LONDON (Reuters) – Scotland’s former political leader Alex Salmond said on Thursday his new pro-independence party, which could cost the ruling Scottish National Party votes in a May election, had nothing to do with his bitter row with the country’s current leader.
Salmond said people had been “quite upset” after he launched the Alba Party last week, stunning Scotland’s First Minister Nicola Sturgeon, his former protégé but with whom he fell out during a bitter legal dispute.
“Frankly, the cause of independence is much, much bigger than personalities,” Salmond told BBC radio.
“It’s a noble cause, a huge cause for Scotland, and everybody through history, but now, has to put aside personal differences and work for that national interest.”
Sturgeon’s SNP has promised to hold another independence referendum should the party win a majority in elections on May 6. Salmond was Sturgeon’s mentor during his seven years as first minister and he led the secessionist campaign in the 2014 independence referendum when Scots voted 55%-45% to remain in the United Kingdom.

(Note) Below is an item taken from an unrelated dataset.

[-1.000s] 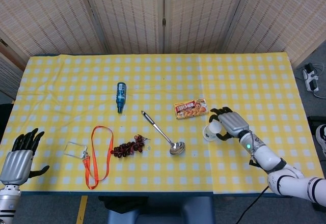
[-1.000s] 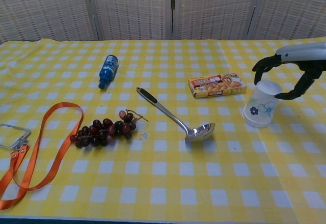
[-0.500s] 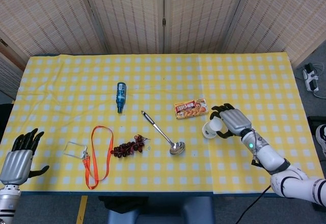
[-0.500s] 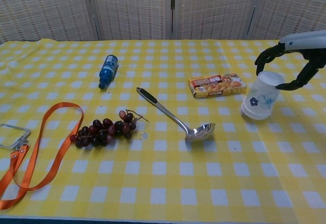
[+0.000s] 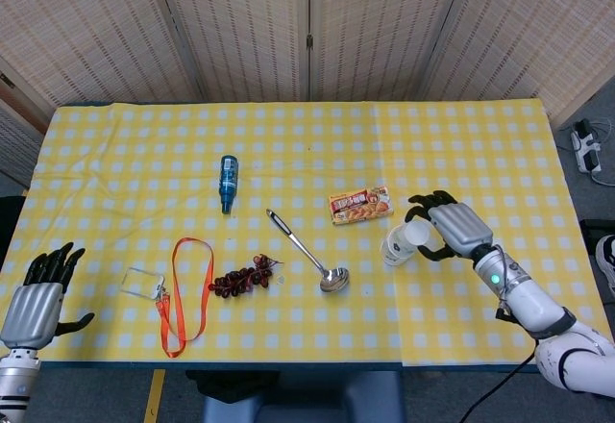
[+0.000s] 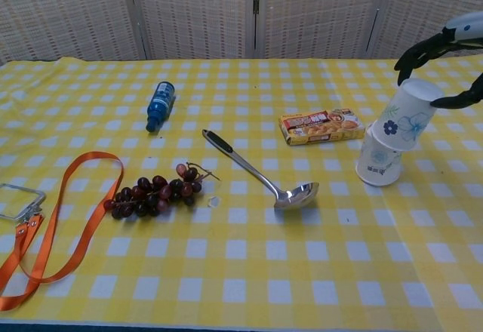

Asked about his comments that Sturgeon’s leadership had failed over her government’s handling of sexual harassment claims against him, Salmond said: “Everybody in politics has to take criticism from time to time, but I’m talking about the cause of advancing Scotland’s case for independence.”
Salmond was cleared of committing multiple sex offences against women last year.
He said his aim was to maximise the number of pro-independence lawmakers and a secessionist “supermajority” in the Scottish parliament after the May elections would make it hard for British Prime Minister Boris Johnson to deny another vote.
“A supermajority in the parliament, that is composed of not just one party the SNP, but other independence parties like Alba, will change that power balance considerably, because no Tory (Conservative) prime minister wants to be trying to face down an entire parliament or an entire people,” he said.
Opinion polls have shown support and opposition to independence now roughly equal among voters.